The project’s primary emphasis lies in assessing the performance of battery electric vehicles (BEV) and fuel cell vehicles (FCV) relative to conventional internal combustion engine vehicles. This assessment takes the form of a comprehensive ‘well-to-wheel’ analysis, which encompasses the evaluation of fuel and energy production, including clean sources like green hydrogen generated through electrolysis.
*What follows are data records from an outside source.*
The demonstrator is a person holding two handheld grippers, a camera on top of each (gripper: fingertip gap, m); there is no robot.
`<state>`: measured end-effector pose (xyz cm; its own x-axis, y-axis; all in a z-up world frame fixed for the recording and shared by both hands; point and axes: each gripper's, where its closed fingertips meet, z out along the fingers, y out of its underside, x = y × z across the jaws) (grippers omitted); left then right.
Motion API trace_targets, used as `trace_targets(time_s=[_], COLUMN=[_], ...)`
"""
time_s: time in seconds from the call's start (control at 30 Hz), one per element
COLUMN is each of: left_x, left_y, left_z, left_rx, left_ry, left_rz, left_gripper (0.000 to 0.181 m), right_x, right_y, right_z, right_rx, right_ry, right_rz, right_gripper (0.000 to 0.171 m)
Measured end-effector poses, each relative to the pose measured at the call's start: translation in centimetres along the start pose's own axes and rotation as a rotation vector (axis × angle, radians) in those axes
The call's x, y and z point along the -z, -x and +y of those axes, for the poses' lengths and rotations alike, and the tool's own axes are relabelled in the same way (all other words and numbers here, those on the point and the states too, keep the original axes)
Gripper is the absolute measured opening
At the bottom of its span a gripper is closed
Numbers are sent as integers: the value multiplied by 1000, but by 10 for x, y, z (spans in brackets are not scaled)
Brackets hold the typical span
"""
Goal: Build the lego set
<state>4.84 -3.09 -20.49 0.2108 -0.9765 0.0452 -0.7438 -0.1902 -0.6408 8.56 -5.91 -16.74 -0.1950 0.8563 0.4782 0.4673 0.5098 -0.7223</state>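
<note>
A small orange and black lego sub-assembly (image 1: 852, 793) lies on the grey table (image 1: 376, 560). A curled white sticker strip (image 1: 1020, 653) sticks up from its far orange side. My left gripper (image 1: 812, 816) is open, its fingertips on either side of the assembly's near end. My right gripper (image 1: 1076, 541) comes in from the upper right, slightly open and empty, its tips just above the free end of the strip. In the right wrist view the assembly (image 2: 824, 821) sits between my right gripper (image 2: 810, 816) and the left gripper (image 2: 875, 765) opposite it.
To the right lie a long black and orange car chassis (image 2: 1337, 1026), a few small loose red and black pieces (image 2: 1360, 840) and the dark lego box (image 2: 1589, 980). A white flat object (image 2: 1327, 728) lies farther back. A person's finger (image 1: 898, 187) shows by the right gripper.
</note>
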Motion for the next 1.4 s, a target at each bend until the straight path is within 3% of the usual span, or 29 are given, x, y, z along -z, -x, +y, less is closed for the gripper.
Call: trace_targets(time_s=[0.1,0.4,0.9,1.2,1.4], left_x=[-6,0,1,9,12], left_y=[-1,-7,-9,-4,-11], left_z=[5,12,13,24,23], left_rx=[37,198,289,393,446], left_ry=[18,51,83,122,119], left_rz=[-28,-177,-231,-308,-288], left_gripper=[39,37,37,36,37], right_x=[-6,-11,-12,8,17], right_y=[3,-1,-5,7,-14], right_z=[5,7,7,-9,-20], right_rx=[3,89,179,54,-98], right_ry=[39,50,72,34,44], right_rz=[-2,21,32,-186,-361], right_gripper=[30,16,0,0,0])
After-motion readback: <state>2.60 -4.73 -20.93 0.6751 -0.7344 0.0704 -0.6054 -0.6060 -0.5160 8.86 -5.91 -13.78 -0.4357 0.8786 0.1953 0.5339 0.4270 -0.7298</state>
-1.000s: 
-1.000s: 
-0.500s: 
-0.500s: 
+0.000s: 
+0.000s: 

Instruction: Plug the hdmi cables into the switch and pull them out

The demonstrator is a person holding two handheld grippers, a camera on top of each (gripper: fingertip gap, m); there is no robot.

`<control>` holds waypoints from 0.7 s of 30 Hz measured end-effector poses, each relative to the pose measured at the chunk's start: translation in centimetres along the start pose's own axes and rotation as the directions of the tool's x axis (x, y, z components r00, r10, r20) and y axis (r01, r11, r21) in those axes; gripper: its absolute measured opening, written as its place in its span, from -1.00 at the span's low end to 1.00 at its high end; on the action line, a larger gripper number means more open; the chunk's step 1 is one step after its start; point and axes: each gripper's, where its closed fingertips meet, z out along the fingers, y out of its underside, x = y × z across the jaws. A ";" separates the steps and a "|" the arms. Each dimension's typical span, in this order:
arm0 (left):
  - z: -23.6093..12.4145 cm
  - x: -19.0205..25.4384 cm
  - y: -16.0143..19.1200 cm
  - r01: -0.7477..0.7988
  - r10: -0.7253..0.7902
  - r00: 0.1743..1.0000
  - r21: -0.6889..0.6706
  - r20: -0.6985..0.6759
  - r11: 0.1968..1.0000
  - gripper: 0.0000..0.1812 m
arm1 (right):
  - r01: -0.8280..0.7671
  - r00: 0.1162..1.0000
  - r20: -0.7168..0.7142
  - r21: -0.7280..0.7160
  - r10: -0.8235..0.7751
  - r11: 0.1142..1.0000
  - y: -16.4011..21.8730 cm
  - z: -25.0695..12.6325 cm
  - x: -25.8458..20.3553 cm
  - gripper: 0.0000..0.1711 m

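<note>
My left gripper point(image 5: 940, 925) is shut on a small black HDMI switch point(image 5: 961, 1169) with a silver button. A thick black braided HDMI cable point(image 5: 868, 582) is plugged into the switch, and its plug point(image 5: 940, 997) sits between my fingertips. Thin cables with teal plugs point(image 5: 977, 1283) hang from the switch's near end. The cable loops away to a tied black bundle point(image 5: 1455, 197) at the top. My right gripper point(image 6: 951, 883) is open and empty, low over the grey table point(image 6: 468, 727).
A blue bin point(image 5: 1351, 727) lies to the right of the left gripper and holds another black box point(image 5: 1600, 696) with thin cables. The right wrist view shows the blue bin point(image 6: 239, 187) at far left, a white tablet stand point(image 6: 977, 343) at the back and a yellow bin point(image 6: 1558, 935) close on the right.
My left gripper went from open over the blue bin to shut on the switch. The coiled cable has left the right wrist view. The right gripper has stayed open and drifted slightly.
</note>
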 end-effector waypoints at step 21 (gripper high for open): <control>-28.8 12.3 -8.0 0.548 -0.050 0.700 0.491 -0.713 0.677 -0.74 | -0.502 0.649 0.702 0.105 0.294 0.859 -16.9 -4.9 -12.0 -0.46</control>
The objective is to provide a thorough comparison of FCVs and BEVs, with a particular focus on their specific applications, addressing key factors such as range, charging/refuelling, deployment strategies, energy efficiency, and adoption rates. Importantly, this evaluation acknowledges that the introduction of these vehicles will inevitably influence travel behaviours and land use, necessitating refinements in assessment methodologies to capture these transformations effectively.

Furthermore, this project evaluates emissions from fuel production to operational stages using life-cycle analysis (LCA) pathways. It conducts a baseline scenario that reflects the current conditions in the 2023 Australian transportation landscape, while also factoring in the regional electricity generation mix. Additionally, this project extends its scope to a prospective 2050 analysis to achieve net-zero emissions within Australia’s road transport sector.

Building on insights gathered from the 2023 and 2033 assessments, this long-term evaluation delves into the feasibility and sustainability of diverse low-carbon transportation solutions within the Australian context. The project aims to deliver evidence-based outcomes that can assist stakeholders in assessing various sustainable urban mobility solutions, with the intention of contributing to the promotion of resilient and sustainable cities.

Related publications and key links:

  • Alipour, D., & Dia, H. (2023). A Systematic Review of the Role of Land Use, Transport, and Energy-Environment Integration in Shaping Sustainable Cities. Sustainability., 15(8).

Higher degree studies supported:
One PhD student at Swinburne University of Technology is supported by this project.